Hawk-Eye lined up for its GAA debut
IRISH sporting history will be made in Croke Park tonight when the GAA finally adopts the appliance of science and put an 'eye in the sky' for the first time at one of their grounds.
The association has enlisted the British company which provides the Hawk-Eye technology for the Wimbledon tennis tournament and cricket test matches to see if their equipment can be adapted to solve some recurring judging errors in gaelic games.
The GAA is hoping that Hawk-Eye will give them the capacity to eliminate mistakes being made when scores are called incorrectly, which are particularly prevalent in hurling.

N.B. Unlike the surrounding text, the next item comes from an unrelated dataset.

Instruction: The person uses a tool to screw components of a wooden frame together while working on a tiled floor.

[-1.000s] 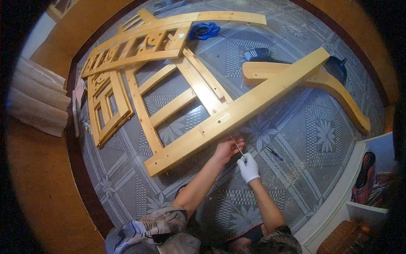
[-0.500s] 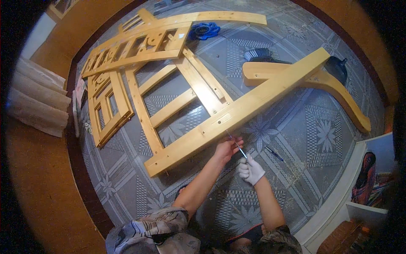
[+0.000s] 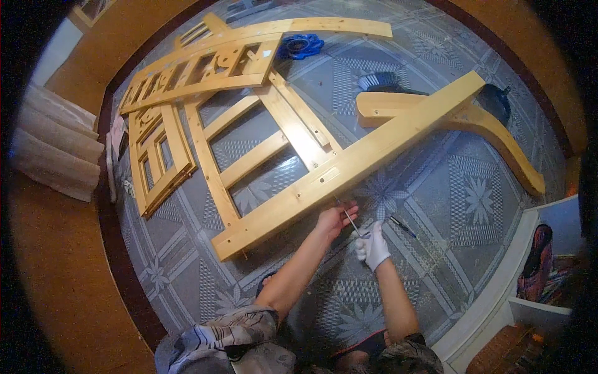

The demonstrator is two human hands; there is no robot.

When points are disputed, the technology will detect whether the ball or sliotar has gone between the posts. The experiment is only the first step in a feasibility study and this initial trial will have no bearing on the outcome of the big Dublin double-header of Allianz League games against Down (football) and Kilkenny (hurling).
This means that officials will not be able to call on the system to adjudicate during the matches.
Several more trials will be needed before the GAA know if the system suits Gaelic games. If so, 2012 is the earliest it could be officially introduced.
Calls for technology to be introduced increased to a clamour after several high-profile cock-ups by referees and umpires last summer.
But no matter how well it works, Hawk-Eye is limited in its scope and will not be able to eliminate a certain amount of human error.
Glaring refereeing errors from last summer, such as Joe Sheridan's illegal goal that decided last year's Leinster football final, or Benny Coulter's square-ball goal in the All-Ireland semi-final, would not be covered by such technology.